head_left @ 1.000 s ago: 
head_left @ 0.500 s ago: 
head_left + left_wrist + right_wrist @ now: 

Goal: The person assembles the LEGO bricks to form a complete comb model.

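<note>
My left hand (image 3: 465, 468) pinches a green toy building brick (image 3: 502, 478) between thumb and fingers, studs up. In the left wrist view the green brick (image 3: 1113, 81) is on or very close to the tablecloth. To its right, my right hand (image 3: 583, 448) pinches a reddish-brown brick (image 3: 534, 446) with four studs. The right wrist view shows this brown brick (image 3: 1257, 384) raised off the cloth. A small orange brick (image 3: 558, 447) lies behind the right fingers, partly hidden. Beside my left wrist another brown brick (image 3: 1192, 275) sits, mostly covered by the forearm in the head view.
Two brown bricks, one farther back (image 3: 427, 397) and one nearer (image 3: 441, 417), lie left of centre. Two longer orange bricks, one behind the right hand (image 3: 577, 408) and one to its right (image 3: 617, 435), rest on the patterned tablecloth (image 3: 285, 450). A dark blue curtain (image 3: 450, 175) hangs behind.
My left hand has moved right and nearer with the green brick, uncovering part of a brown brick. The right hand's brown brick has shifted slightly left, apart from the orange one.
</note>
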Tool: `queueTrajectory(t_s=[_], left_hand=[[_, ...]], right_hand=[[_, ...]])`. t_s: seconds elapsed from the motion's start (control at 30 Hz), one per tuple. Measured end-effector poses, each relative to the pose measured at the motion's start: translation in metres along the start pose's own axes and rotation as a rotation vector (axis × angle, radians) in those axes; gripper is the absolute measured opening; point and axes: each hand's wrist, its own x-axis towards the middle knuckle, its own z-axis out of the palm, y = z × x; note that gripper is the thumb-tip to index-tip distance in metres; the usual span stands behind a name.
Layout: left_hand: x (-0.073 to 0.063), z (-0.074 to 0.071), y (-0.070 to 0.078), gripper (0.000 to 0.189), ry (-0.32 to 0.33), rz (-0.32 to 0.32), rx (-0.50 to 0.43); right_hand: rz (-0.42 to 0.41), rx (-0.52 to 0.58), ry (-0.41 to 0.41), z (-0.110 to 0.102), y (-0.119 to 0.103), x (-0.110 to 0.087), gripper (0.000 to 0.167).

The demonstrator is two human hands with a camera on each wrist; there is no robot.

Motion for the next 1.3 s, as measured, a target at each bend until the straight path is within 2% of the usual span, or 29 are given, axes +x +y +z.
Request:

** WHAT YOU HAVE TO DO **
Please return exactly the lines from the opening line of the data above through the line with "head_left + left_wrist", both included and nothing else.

** TASK ANSWER **
head_left @ 1.000 s ago: 
head_left @ 0.500 s ago: 
head_left + left_wrist + right_wrist @ now: 

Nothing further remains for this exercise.